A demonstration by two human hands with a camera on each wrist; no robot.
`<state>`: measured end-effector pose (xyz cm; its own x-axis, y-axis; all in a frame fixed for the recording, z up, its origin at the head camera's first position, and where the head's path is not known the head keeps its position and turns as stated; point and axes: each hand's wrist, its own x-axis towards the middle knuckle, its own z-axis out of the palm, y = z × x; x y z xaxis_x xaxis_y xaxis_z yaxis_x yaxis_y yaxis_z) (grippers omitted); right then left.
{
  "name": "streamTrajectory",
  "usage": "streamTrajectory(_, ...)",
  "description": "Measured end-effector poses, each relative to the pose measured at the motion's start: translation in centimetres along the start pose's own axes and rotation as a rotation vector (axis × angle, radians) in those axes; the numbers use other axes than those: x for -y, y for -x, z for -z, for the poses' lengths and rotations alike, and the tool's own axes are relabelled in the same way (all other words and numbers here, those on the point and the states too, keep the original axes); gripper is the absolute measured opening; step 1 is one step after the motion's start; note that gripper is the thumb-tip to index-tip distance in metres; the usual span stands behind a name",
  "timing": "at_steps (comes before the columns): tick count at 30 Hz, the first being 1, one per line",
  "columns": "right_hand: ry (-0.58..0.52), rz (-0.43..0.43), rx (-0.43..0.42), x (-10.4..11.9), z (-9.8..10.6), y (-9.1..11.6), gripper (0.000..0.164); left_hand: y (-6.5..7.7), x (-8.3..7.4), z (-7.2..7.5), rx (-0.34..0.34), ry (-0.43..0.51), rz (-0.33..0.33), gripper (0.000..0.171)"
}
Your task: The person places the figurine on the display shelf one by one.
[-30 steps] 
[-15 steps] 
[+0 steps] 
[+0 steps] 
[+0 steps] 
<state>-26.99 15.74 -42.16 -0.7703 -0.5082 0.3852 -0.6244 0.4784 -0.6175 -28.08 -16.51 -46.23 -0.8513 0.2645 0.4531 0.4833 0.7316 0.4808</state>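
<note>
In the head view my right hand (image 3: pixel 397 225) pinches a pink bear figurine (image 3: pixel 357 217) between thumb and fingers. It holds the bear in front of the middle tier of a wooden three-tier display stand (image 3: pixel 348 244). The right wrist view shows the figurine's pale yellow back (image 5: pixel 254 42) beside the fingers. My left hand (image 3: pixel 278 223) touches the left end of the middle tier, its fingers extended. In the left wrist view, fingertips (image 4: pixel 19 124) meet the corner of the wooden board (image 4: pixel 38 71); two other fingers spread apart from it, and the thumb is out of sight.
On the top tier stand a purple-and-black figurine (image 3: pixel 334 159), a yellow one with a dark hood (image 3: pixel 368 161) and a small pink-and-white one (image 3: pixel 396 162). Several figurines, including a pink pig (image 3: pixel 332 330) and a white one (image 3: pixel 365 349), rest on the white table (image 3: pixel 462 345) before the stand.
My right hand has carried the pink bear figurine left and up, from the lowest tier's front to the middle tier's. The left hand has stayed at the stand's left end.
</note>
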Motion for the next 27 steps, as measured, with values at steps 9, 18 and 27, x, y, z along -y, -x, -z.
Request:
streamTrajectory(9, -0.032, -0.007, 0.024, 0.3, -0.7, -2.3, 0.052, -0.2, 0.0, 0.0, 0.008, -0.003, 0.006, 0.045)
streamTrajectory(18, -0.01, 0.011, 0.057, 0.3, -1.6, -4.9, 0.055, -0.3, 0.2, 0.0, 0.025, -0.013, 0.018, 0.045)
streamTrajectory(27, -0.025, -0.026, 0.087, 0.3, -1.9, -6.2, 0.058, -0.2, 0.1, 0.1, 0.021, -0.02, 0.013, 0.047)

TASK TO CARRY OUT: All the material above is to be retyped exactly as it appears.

ANSWER:
A demonstration by two human hands with a camera on each wrist; no robot.
`<state>`: measured end-effector pose (xyz cm; its own x-axis, y-axis; all in a frame fixed for the recording, z up, its origin at the head camera's first position, and where the head's path is not known the head keeps its position and turns as stated; point and axes: each hand's wrist, its own x-axis towards the middle knuckle, its own z-axis out of the palm, y = z × x; x y z xaxis_x xaxis_y xaxis_z yaxis_x yaxis_y yaxis_z) (grippers omitted); right then left.
{
  "name": "streamTrajectory",
  "usage": "streamTrajectory(_, ...)",
  "description": "Measured end-effector poses, each relative to the pose measured at the motion's start: translation in centimetres along the start pose's own axes and rotation as a rotation vector (axis × angle, radians) in those axes; the numbers use other axes than those: x for -y, y for -x, z for -z, for the poses' lengths and rotations alike, and the tool's own axes are relabelled in the same way (all other words and numbers here, those on the point and the states too, keep the original axes); gripper is the absolute measured opening; step 1 is one step after the motion's start; note that gripper is the thumb-tip to index-tip distance in metres; the usual span stands behind a name",
  "timing": "at_steps (comes before the columns): tick count at 30 Hz, the first being 1, one per line",
  "columns": "right_hand: ry (-0.58..0.52), rz (-0.43..0.43), rx (-0.43..0.42), x (-10.4..11.9), z (-9.8..10.6), y (-9.1..11.6), gripper (0.000..0.164); left_hand: y (-6.5..7.7), x (-8.3..7.4), z (-7.2..7.5), rx (-0.34..0.34), ry (-0.43..0.51), rz (-0.33..0.33), gripper (0.000..0.171)"
}
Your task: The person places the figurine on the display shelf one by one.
[-30 steps] 
[-15 steps] 
[+0 steps] 
[+0 steps] 
[+0 steps] 
<state>-26.99 15.74 -42.16 -0.7703 -0.5082 0.3852 -0.6244 0.4784 -0.6175 -28.08 -16.51 -46.23 -0.8513 0.2645 0.4531 0.4833 0.7316 0.4808</state>
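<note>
In the head view my right hand (image 3: pixel 397 225) pinches a pink bear figurine (image 3: pixel 357 217) between thumb and fingers. It holds the bear in front of the middle tier of a wooden three-tier display stand (image 3: pixel 348 244). The right wrist view shows the figurine's pale yellow back (image 5: pixel 254 42) beside the fingers. My left hand (image 3: pixel 278 223) touches the left end of the middle tier, its fingers extended. In the left wrist view, fingertips (image 4: pixel 19 124) meet the corner of the wooden board (image 4: pixel 38 71); two other fingers spread apart from it, and the thumb is out of sight.
On the top tier stand a purple-and-black figurine (image 3: pixel 334 159), a yellow one with a dark hood (image 3: pixel 368 161) and a small pink-and-white one (image 3: pixel 396 162). Several figurines, including a pink pig (image 3: pixel 332 330) and a white one (image 3: pixel 365 349), rest on the white table (image 3: pixel 462 345) before the stand.
My right hand has carried the pink bear figurine left and up, from the lowest tier's front to the middle tier's. The left hand has stayed at the stand's left end.
</note>
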Motion for the next 27 steps, as measured, with values at steps 9, 18 and 27, x, y, z along -y, -x, -z.
Request:
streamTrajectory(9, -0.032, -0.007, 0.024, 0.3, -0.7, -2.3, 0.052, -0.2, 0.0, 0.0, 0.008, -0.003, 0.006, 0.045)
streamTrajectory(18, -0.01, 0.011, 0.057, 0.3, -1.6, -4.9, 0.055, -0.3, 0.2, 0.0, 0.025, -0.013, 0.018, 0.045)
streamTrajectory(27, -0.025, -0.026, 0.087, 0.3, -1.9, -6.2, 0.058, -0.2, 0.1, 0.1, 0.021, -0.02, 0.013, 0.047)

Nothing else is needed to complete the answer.